Ping’s 3D printed putter.

In an evolving space such as this, mass customization is a logical endpoint. If one can differentiate and make significantly more margin with essentially the same product via the same brand and channel, the case for mass customization is especially powerful. 3D printing or mass customization can be expensive, especially for large parts. The great thing about customizing a racket or stick is that we can customize just the handle to get a better, more comfortable grip or control. We can also add small elements to the existing stick or racket to get more spin or to offset or enhance someone’s natural slice or spin effect, for example. This means that, for rackets and sticks, we can apply 3D printing and mass customization where it maters to parts that are relatively small but high value with high touchpoints for the consumer. The mass customized 3D printed part could be a feature that drives purchases. At the same time, a hollow, super-expensive, mass-customized item can also serve a bracketing effect that makes all of your other stuff look very quotidian in price by comparison, while driving online buzz and PR.

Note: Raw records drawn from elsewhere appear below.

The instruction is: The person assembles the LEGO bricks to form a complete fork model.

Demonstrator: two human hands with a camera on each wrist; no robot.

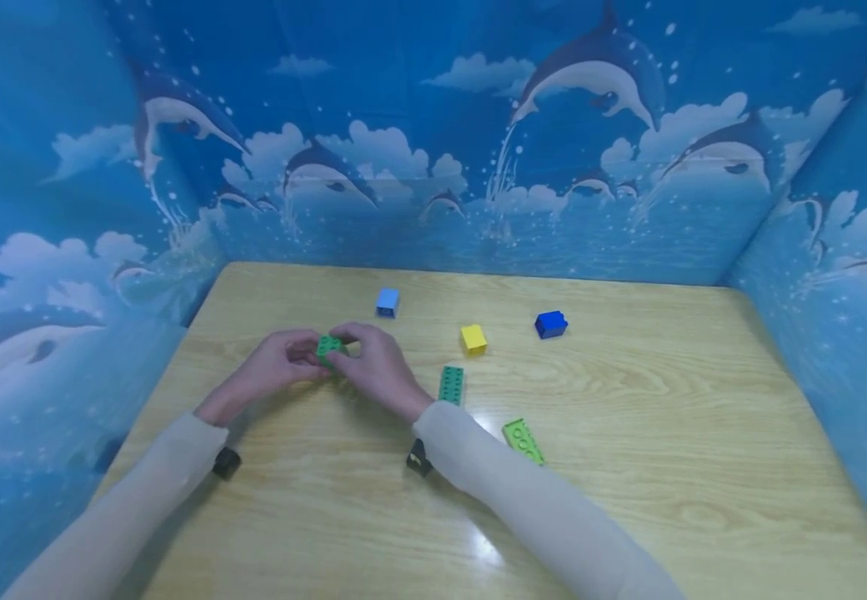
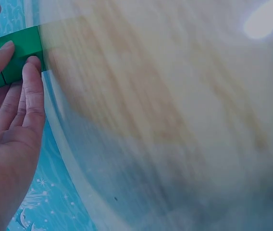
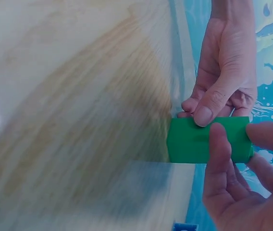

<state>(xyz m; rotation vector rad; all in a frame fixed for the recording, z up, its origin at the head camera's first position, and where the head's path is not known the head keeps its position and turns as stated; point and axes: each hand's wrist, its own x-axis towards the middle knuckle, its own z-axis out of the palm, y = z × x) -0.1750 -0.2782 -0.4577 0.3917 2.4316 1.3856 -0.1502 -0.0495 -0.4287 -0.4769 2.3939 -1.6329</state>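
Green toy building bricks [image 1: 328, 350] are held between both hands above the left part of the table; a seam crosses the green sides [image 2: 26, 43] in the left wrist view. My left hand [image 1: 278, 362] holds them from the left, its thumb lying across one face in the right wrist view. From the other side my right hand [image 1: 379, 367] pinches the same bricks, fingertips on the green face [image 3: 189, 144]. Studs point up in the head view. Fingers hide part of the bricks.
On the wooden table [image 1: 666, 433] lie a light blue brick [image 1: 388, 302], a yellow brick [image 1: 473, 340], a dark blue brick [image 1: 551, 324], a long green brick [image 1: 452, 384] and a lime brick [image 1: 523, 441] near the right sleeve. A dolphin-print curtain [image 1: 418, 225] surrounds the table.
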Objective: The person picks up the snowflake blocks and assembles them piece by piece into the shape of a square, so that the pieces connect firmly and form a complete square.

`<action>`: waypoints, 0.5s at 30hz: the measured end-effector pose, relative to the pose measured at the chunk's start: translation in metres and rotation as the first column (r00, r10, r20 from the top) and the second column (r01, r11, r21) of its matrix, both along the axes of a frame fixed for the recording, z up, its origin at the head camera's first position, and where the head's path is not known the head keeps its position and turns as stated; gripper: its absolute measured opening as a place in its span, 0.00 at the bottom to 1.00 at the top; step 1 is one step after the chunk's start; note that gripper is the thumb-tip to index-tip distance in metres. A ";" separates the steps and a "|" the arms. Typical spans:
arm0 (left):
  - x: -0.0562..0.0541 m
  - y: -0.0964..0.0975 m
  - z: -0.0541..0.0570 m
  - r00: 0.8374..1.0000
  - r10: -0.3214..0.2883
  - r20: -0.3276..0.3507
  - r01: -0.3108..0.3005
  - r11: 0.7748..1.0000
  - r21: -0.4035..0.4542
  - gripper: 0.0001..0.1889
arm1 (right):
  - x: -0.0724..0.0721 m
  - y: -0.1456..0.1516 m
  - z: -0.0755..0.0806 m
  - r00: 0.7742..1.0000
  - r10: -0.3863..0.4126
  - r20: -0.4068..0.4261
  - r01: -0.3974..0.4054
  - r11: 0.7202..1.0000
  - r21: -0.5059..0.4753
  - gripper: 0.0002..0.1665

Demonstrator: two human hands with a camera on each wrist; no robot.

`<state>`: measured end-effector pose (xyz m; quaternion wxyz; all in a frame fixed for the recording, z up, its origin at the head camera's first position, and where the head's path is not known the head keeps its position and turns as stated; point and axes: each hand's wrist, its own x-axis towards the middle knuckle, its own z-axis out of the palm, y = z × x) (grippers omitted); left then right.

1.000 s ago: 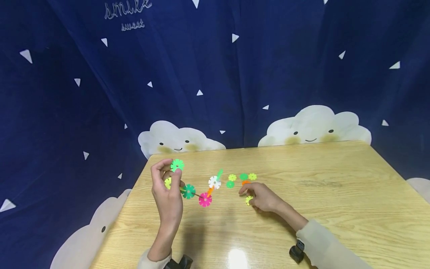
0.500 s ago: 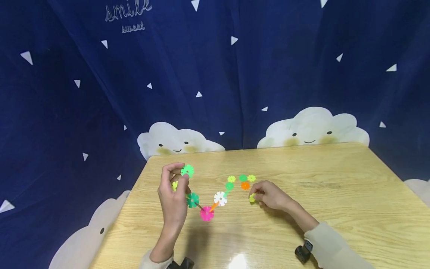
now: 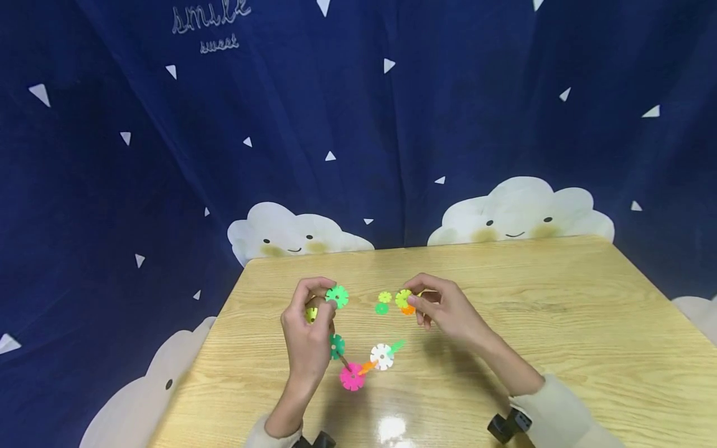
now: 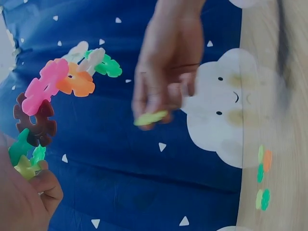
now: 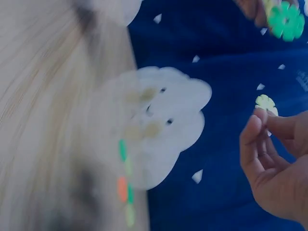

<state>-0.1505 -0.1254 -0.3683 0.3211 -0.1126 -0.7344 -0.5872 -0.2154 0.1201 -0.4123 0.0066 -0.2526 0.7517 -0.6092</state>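
Observation:
My left hand [image 3: 307, 336] grips one end of a chain of slotted plastic snowflake discs, raised above the table. By its fingertips are a light green disc [image 3: 337, 297] and a yellow one [image 3: 311, 315]. Below hang a dark green disc [image 3: 337, 346], a brown disc [image 4: 36, 120], a pink disc [image 3: 352, 377], an orange disc [image 4: 76, 80], a white disc [image 3: 382, 356] and, at the free end, another green disc [image 4: 109, 66]. Between thumb and finger, my right hand [image 3: 454, 311] pinches a loose yellow disc [image 3: 403, 298], apart from the chain and level with the light green disc.
Several loose discs lie on the wooden table [image 3: 532, 298] beyond the hands, among them a yellow disc [image 3: 384, 297], a green disc [image 3: 381, 308] and an orange disc [image 3: 408, 310] partly hidden by the right hand. A dark blue curtain [image 3: 336, 112] hangs behind the table.
The right hand has picked up the yellow disc from the table and lifted it toward the left hand. My left hand has moved right, carrying the chain, whose free end now hangs nearer me.

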 end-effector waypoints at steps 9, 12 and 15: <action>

This less than comfortable looking 2015 putting trainer helped people follow new rules.

Here are just a few examples of what types of features can be incorporated into sticks using 3D printing:

• Customized grip textures could be more comfortable than existing grip surfaces.
• Grips could also be engineered with wicking properties to reduce sweaty palms and make them better to hold throughout the match.
• The same absorbent surfaces and structures that are being used for the Kupol and NFL helmet challenge can reduce impact, reduce fatigue, and make 3D printed sticks more comfortable.
• High-speed impacts can be specifically reduced with 3D printing the exact structure for that impact.
• Sweet spots can be specifically addressed through engineering structures to enlarge them or make them easier to find.
• Lattices and infill patterns could be engineered to compress slowly over time, providing more comfort for minutes or hours as required.
• Parts could be printed in such a way as to let you feel in the handle where the right point is for you to press, apply pressure or rotate.
• Slicing can be reduced or amplified.
• “Reverb” surfaces could be constructed that deform and give a ball extra power or topspin.
• Grip, spin or higher power 3D printing infills could be developed.
• Higher grip surfaces for ball contact could be made, as well. Parts of clubs could be more absorbent or rigid to make them easier to use or easier to use perfectly.
• We could even make very many corrective clubs that could help people improve swings, for example.
• Biomechanical data could lead to a certain handle or club length that could provide you and you alone optimal power.
• Handle thickness could be customized to give your hands more grip as could the size of the handle.
• Products could be made more lightweight via 3D printing.
• On-demand production could allow you to make high-value parts in-store or in-country and marry them to standard parts made in China.
• True biomechanical customization could also be used to reduce RSI or add to general comfort.
• For pro athletes, different racquet types could be made that exercise different shoulder muscle groups for example.
• Visual cues could be added to help that one person focus on that one spot where they should hit the ball for a certain effect.
• Modifications could be 3D printed to open sports goods up to professional parathletes and other players with disabilities.
• And you could make people customize them to look just like they want them to.

All in all, it is clear to me that 3D printing is coming to sporting goods. There are still some hurdles, as in shoes, equipment manufacturers will balk at the cost of 3D printed parts. Traditionally, soft and flexible 3D printed materials didn’t have the longevity needed for sports equipment either until recently. Newer TPU grades by BASF and Lubrizol and PP from HP are helping to ameliorate this. In bicycles and helmets, we are seeing products reach the market, but in the future, we will be able to mass customize even the simple stick.